Problem to work on >> Copy out every line below without alteration.

━━━━━ Provided data

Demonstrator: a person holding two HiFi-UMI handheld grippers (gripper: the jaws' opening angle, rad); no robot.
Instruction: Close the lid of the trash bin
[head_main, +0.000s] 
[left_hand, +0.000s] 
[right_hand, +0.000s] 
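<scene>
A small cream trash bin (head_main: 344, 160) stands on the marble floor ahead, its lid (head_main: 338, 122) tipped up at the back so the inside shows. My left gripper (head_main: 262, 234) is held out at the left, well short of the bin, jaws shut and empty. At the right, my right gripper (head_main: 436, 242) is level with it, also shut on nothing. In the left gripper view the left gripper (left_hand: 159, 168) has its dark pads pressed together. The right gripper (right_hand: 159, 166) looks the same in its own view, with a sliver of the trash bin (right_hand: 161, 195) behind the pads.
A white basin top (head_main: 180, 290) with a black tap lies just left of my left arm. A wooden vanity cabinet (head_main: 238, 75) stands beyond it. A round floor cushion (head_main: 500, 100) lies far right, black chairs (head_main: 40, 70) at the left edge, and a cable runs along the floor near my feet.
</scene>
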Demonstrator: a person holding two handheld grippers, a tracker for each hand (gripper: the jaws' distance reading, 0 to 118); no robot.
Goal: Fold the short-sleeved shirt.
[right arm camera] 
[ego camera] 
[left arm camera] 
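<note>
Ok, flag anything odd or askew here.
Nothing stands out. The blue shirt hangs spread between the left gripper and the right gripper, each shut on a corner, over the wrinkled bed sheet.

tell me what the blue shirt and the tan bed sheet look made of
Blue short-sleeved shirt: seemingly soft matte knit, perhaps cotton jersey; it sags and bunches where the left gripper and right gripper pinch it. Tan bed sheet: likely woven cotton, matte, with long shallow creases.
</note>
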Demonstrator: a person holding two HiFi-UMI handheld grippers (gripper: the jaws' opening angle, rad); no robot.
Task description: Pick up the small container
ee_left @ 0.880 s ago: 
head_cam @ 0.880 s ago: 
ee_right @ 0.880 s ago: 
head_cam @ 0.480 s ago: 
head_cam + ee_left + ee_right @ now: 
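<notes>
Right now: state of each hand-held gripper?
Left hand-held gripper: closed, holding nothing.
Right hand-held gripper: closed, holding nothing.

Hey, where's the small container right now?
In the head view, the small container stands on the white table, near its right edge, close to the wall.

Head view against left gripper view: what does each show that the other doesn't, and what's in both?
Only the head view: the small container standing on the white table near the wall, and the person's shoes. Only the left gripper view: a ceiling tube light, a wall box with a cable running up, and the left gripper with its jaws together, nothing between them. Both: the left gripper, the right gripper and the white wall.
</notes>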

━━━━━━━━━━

Answer to this problem >>
Demonstrator: a person holding two HiFi-UMI handheld grippers (gripper: the jaws' opening angle, rad); no robot.
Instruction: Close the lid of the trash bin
[head_main, +0.000s] 
[left_hand, +0.000s] 
[right_hand, +0.000s] 
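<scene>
A small cream trash bin (head_main: 344, 160) stands on the marble floor ahead, its lid (head_main: 338, 122) tipped up at the back so the inside shows. My left gripper (head_main: 262, 234) is held out at the left, well short of the bin, jaws shut and empty. At the right, my right gripper (head_main: 436, 242) is level with it, also shut on nothing. In the left gripper view the left gripper (left_hand: 159, 168) has its dark pads pressed together. The right gripper (right_hand: 159, 166) looks the same in its own view, with a sliver of the trash bin (right_hand: 161, 195) behind the pads.
A white basin top (head_main: 180, 290) with a black tap lies just left of my left arm. A wooden vanity cabinet (head_main: 238, 75) stands beyond it. A round floor cushion (head_main: 500, 100) lies far right, black chairs (head_main: 40, 70) at the left edge, and a cable runs along the floor near my feet.
</scene>
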Demonstrator: a person holding two handheld grippers, a tracker for each hand (gripper: the jaws' distance reading, 0 to 118); no robot.
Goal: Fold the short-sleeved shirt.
[right arm camera] 
[ego camera] 
[left arm camera] 
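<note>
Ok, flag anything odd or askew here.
Nothing stands out. The blue shirt hangs spread between the left gripper and the right gripper, each shut on a corner, over the wrinkled bed sheet.

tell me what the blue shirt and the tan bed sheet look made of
Blue short-sleeved shirt: seemingly soft matte knit, perhaps cotton jersey; it sags and bunches where the left gripper and right gripper pinch it. Tan bed sheet: likely woven cotton, matte, with long shallow creases.
</note>
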Demonstrator: a person holding two HiFi-UMI handheld grippers (gripper: the jaws' opening angle, rad); no robot.
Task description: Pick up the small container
ee_left @ 0.880 s ago: 
head_cam @ 0.880 s ago: 
ee_right @ 0.880 s ago: 
head_cam @ 0.480 s ago: 
head_cam + ee_left + ee_right @ now: 
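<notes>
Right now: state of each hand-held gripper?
Left hand-held gripper: closed, holding nothing.
Right hand-held gripper: closed, holding nothing.

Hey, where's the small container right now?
In the head view, the small container stands on the white table, near its right edge, close to the wall.

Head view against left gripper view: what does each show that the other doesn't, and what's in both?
Only the head view: the small container standing on the white table near the wall, and the person's shoes. Only the left gripper view: a ceiling tube light, a wall box with a cable running up, and the left gripper with its jaws together, nothing between them. Both: the left gripper, the right gripper and the white wall.
</notes>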

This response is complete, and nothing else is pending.